My mom was a reporter for awhile and she had a bunch of old photography books that I’ve got now and they’re less complete than The Photographer’s Eye but I believe they’ve all been helpful in their own way. I’d recommend looking through a list of books on the genre you’re trying out and just dive into one book that looks cool to you.

xzzy
Mar 5, 2009

The Art of Photography is insanely good too (from Bruce Barmbaum, not the youtuber Ted Forbes).

It gets into post-processing stuff which is kinda dated and not relevant, but the first half of the book is super useful for composition and thinking about light.

Thoren
May 28, 2008
Thanks guys. Hopefully I can take a few good photos this year.

bellows lugosi
Aug 9, 2003

Thoren posted:

Can someone recommend some mainstream helpful textbooks about photography and maybe visual art in general?

I can't seem to take any good photos.

you should look at photo books instead

Wild EEPROM
Jul 29, 2011


oh, my, god. Becky, look at her bitrate.
Get the correct photographers eye book, the one by szarkowski and not michael freeman

Thoren
May 28, 2008

Wild EEPROM posted:

Get the correct photographers eye book, the one by szarkowski and not michael freeman

If you hadn't told me this I would have never known. Thanks.

tuyop
Sep 15, 2006

Every second that we're not growing BASIL is a second wasted

Fun Shoe
I didn’t like the reviews for The Art of Photography so I went with Creative Nature & Outdoor Photography instead.

bellows lugosi
Aug 9, 2003

absolutely stunning portfolio from the author of that one

Hadlock
Nov 9, 2004

huhu posted:

Does anyone know of a photo photo stat app? Like it could answer questions like "what's my most used focal length over time"? I found an app from 2013 but it's dead and only works on mac.
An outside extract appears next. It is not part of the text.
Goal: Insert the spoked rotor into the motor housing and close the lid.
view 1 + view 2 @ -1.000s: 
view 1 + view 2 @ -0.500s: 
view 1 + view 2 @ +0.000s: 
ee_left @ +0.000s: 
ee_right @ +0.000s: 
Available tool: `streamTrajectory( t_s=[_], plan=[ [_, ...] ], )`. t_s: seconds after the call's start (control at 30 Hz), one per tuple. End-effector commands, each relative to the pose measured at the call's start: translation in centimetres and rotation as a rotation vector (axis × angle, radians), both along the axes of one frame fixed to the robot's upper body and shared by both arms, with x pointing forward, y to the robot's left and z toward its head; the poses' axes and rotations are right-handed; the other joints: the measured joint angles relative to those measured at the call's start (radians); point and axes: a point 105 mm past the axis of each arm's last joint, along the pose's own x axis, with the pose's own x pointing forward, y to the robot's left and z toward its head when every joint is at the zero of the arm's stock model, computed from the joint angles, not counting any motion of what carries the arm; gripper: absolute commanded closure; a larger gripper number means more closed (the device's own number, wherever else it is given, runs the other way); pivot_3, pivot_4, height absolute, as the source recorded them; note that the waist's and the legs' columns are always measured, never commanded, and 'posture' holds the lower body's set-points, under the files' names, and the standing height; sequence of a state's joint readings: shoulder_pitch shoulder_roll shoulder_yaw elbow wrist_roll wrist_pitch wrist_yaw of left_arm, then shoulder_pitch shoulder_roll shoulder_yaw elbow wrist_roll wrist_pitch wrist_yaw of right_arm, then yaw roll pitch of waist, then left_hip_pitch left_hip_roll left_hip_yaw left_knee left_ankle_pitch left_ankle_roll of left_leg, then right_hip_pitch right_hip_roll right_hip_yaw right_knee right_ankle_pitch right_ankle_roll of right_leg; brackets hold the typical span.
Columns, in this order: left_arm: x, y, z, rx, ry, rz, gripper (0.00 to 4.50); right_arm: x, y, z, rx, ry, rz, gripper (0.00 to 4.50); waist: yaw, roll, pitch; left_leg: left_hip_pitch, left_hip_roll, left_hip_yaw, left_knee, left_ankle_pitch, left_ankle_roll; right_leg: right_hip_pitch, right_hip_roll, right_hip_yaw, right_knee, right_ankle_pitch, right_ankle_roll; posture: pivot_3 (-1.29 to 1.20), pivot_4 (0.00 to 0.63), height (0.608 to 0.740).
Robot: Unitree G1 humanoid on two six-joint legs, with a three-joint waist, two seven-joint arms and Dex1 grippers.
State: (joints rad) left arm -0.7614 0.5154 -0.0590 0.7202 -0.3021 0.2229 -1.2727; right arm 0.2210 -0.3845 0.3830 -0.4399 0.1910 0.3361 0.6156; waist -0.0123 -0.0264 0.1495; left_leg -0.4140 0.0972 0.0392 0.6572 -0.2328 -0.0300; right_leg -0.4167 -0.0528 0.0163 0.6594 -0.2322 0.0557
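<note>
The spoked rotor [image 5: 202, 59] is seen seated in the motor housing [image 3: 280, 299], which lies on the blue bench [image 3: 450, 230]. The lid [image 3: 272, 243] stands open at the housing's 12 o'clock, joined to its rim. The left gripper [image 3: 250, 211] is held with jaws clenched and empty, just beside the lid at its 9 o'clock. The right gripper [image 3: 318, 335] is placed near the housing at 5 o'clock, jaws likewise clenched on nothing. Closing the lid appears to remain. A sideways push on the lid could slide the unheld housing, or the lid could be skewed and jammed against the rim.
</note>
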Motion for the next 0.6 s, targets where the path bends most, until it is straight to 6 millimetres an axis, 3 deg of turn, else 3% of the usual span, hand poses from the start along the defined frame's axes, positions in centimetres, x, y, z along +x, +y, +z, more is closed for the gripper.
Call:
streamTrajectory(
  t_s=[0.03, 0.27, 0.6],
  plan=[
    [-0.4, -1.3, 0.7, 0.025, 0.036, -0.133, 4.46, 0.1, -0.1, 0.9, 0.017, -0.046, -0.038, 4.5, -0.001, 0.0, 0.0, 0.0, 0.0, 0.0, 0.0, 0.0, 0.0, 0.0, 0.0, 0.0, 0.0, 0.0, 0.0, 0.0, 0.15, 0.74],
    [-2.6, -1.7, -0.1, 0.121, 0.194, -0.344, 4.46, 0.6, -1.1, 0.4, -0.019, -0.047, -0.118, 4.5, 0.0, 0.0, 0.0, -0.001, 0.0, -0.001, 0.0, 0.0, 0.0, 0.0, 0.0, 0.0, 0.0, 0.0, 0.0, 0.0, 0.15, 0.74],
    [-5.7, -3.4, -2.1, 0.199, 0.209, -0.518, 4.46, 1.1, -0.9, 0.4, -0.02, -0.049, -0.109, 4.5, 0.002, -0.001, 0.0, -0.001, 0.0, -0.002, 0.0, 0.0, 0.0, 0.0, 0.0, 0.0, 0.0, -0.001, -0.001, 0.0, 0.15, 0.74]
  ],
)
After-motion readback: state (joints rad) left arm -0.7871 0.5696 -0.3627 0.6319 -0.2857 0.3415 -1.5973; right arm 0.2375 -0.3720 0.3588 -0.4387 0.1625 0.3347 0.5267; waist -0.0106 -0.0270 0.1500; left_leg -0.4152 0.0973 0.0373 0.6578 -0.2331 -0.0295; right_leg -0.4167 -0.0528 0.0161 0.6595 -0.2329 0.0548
There is a "write me a tiny app" thread, someone might take you up on this challenge. Maybe structure it in the form of "how can I extract and dump all the exif data for all the photos in a directory to csv format?" And then dissect the data manually in excel or Google sheets later

bellows lugosi
Aug 9, 2003

Hadlock posted:

There is a "write me a tiny app" thread, someone might take you up on this challenge. Maybe structure it in the form of "how can I extract and dump all the exif data for all the photos in a directory to csv format?" And then dissect the data manually in excel or Google sheets later

exiftool has csv support, 90% of the way there

bobmarleysghost
Mar 7, 2006



bellows lugosi posted:

absolutely stunning portfolio from the author of that one



Lmao these are super terrible

xzzy
Mar 5, 2009

Well if one wants that empty nest photographer aesthetic might as well learn from the best.

Lily Catts
Oct 17, 2012

Show me the way to you
(Heavy Metal)

Thoren posted:

Can someone recommend some mainstream helpful textbooks about photography and maybe visual art in general?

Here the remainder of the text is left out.